Nestled amid the hubbub of the Bronx and Queens, New York, perhaps where you’d least expect to find them, are several peaceful horse farms established to support and empower people living with disabilities.
GallopNYC, founded in 2005, offers both recreational lessons and therapeutic horseback riding to the residents of its surrounding city. At the onset of the pandemic, the nonprofit was forced to downsize, sending many of its horses to be housed upstate. But thanks to an outpouring of donations from the community, it rebounded and has now welcomed back all 40 members of the herd.
Executive director James Wilson, a Texas transplant to the Big Apple who started at the nonprofit as a volunteer, is passionate about what GallopNYC is doing: “We’re a place where people come and learn about horses and make their lives better.”
Over the years, the organization has developed several programs to help change the lives of its riders — including veterans, individuals who use wheelchairs, and people with autism. “Almost every year we have a rider who is classified as nonverbal, who says their first word,” Wilson told CBS News.

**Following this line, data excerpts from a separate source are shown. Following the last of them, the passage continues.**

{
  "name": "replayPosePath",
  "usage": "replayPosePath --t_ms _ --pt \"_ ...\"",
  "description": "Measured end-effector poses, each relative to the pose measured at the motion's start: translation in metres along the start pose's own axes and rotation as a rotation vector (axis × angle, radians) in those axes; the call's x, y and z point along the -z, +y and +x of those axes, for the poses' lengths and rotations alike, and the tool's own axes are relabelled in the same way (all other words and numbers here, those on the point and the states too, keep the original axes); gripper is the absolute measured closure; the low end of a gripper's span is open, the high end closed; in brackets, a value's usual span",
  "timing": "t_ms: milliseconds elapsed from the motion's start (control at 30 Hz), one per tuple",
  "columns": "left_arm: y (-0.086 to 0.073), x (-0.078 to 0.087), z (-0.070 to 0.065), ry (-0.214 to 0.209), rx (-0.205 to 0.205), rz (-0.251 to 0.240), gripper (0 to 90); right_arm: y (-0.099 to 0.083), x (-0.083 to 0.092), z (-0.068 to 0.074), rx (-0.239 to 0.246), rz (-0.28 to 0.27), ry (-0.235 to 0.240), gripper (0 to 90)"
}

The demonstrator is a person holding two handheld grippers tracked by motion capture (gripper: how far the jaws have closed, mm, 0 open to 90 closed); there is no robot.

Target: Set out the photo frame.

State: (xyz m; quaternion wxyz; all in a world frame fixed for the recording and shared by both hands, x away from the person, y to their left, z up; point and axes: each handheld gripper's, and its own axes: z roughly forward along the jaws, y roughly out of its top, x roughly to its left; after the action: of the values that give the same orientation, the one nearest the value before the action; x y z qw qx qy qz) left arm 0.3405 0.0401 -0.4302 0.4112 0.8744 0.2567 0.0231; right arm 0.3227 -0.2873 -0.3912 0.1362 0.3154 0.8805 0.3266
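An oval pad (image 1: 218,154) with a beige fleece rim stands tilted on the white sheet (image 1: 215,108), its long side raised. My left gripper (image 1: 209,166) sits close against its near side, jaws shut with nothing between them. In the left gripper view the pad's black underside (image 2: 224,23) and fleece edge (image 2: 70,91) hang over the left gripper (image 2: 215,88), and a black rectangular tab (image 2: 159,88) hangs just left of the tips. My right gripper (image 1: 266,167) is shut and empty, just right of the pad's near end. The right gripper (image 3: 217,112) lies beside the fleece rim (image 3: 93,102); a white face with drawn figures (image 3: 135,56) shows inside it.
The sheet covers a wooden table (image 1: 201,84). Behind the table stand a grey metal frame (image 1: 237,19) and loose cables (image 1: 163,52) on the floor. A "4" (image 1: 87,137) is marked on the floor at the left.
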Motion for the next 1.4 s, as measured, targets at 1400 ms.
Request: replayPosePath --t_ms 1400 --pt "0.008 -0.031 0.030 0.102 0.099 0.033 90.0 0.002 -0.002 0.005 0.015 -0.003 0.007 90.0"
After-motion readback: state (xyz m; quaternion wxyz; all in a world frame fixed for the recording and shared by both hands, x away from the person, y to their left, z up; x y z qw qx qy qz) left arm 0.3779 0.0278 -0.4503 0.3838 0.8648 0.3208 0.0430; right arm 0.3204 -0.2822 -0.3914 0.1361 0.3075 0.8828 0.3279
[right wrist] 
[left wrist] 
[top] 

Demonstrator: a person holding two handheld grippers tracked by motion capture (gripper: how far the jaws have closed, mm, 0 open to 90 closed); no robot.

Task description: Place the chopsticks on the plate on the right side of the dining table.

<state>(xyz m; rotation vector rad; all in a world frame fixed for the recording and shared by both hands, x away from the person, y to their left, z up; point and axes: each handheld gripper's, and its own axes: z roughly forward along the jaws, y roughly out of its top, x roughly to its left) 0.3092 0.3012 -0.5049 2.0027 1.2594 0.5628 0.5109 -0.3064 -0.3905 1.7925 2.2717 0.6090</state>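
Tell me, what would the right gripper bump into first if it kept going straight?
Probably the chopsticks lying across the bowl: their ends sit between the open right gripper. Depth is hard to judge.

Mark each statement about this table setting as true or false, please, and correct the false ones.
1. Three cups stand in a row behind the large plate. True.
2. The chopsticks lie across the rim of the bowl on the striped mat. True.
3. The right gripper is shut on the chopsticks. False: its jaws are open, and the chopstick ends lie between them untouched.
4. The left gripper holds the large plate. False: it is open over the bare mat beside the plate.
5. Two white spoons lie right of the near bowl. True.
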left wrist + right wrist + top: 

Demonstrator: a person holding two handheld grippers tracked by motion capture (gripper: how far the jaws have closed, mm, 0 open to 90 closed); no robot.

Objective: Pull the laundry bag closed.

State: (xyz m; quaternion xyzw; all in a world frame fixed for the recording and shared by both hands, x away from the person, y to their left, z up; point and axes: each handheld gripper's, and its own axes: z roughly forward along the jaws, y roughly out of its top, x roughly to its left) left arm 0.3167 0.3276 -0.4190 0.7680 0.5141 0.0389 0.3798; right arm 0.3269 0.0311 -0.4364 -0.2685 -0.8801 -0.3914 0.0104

It’s the grace, patience, and empathy of the horses, the organization’s website says, that make them its “key partners” and allow riders to come out of their shells. Eka Khuchua has experienced the equine’s magic firsthand. Her daughter Nino was initially nervous about riding, but her anxiety melted away once she saw the horses. “She has trouble sometimes expressing herself. She gives commands, so that’s very empowering for her,” Khuchua explained to the outlet, “I think it helped her a lot. She’s more confident.”
Other parents appreciate the riding lessons’ impact as well. “It’s given her something that she’s proud of, that’s her thing,” Lisa Hahn previously shared with Bklyner of her daughter Marley, who is autistic. “There’s this connection with the horse, I don’t know what it is, but there’s something about it that’s so therapeutic.”
All GallopNYC instructors are certified in a specific form of horseback riding therapy developed decades ago by the Professional Association of Therapeutic Horsemanship International (PATH Intl.). One location also offers hippotherapy under the guidance of a physical therapist, which can improve core stability and postural control.
In addition, GallopNYC offers a seasonal program specifically for senior citizens in which participants come together to have lunch, learn about and socialize with the horses, and volunteer with elementary school children.
“It’s an opportunity for seniors to improve their own lives because it helps them intellectually. They’re learning new things, physically, because we’re walking, taking care of horses. We do barn work also and, socially, we meet new friends,” Lois Chiarello, a volunteer and member of the senior program, told CBS.